II — Diminuer le stress de ton candidat

Pressée par le temps, il m’a traversé l’esprit d’expédier certains entretiens pour rattraper mon retard, notamment avec ceux qui étaient très stressés. Car s’ils étaient déjà stressés maintenant, qu’est-ce que ça serait en startup ?

Mais plus les entretiens s’enchaînaient, et plus j’ai réalisé que presque tous les candidats étaient stressés — je l’avais d’ailleurs très naïvement indiqué dans les notes manuscrites que j’avais prises…

On est toujours au moins 3 en entretien : soi-même, le candidat et son stress. Il est normal que ce dernier soit là mais chercher à le diminuer te fera gagner en temps et en efficacité.
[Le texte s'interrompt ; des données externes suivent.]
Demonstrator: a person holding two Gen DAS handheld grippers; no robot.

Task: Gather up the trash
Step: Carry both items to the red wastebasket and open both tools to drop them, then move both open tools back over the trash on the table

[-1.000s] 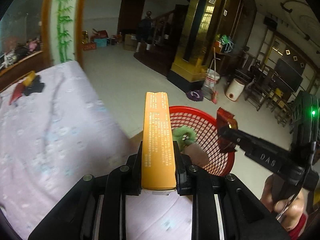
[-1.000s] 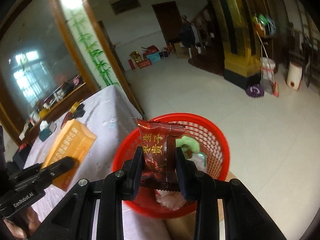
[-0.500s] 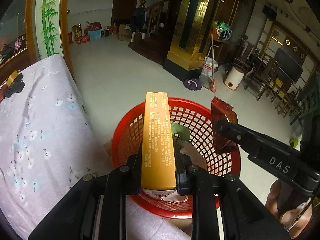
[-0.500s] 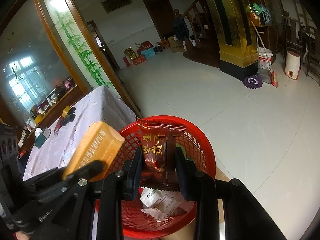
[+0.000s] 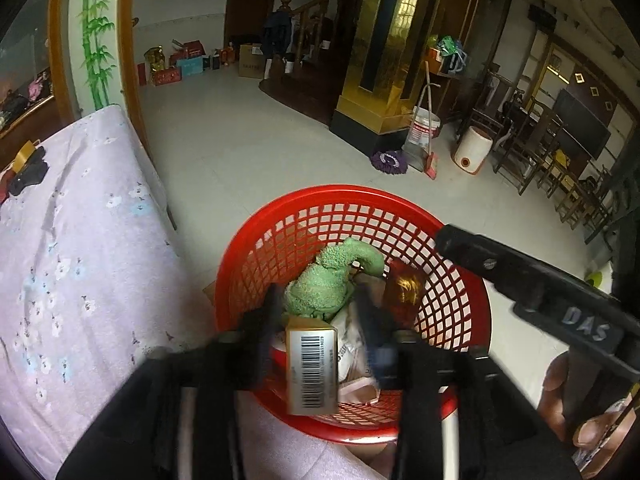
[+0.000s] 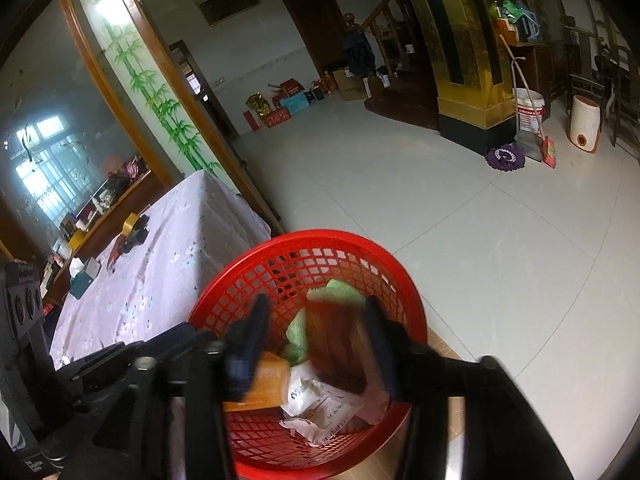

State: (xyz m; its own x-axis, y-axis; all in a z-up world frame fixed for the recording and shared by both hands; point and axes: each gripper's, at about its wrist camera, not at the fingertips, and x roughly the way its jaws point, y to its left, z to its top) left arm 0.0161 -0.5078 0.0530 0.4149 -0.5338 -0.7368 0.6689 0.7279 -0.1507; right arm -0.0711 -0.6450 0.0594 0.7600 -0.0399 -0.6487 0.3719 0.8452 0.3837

Cela t’aidera plus à obtenir des réponses plus réfléchies, plus personnelles — bref à faire ton travail.

☝️Quand même, je trouve que ça ne présage rien de bon qu’un candidat n’arrive pas à gérer son stress.

— Oui mais je pense pas que tu puisses raisonnablement revendiquer une “culture du stress” dans ta startup. C’est un poison qui affecte les performances de beaucoup de monde.

— Moi ça ne pose pas de problème, je suis toujours gentil avec les gens, je les mets facilement à l’aise.

— 🚩 Attention, je pense que trop diminuer le stress de ton candidat serait une mauvaise idée. Ca peut t’empêcher d’avoir une marge de manoeuvre pour proposer un autre entretien, dans un cadre plus sympa.
Et si tu sympathises trop avec la personne et que tu ne donnes pas de suite positive, il se sentira plus mal que si tu avais été distant. Et toi tu pourras avoir du mal à accepter de retourner ta veste.

1. Commencer en douceur

J’ai testé différentes façons de commencer pour être plus efficace mais il se passait presque toujours un phénomène étrange : les candidats ne répondaient pas vraiment à mes questions, ils choisissaient en quelque sorte d’autres questions auxquelles ils répondaient tout seul.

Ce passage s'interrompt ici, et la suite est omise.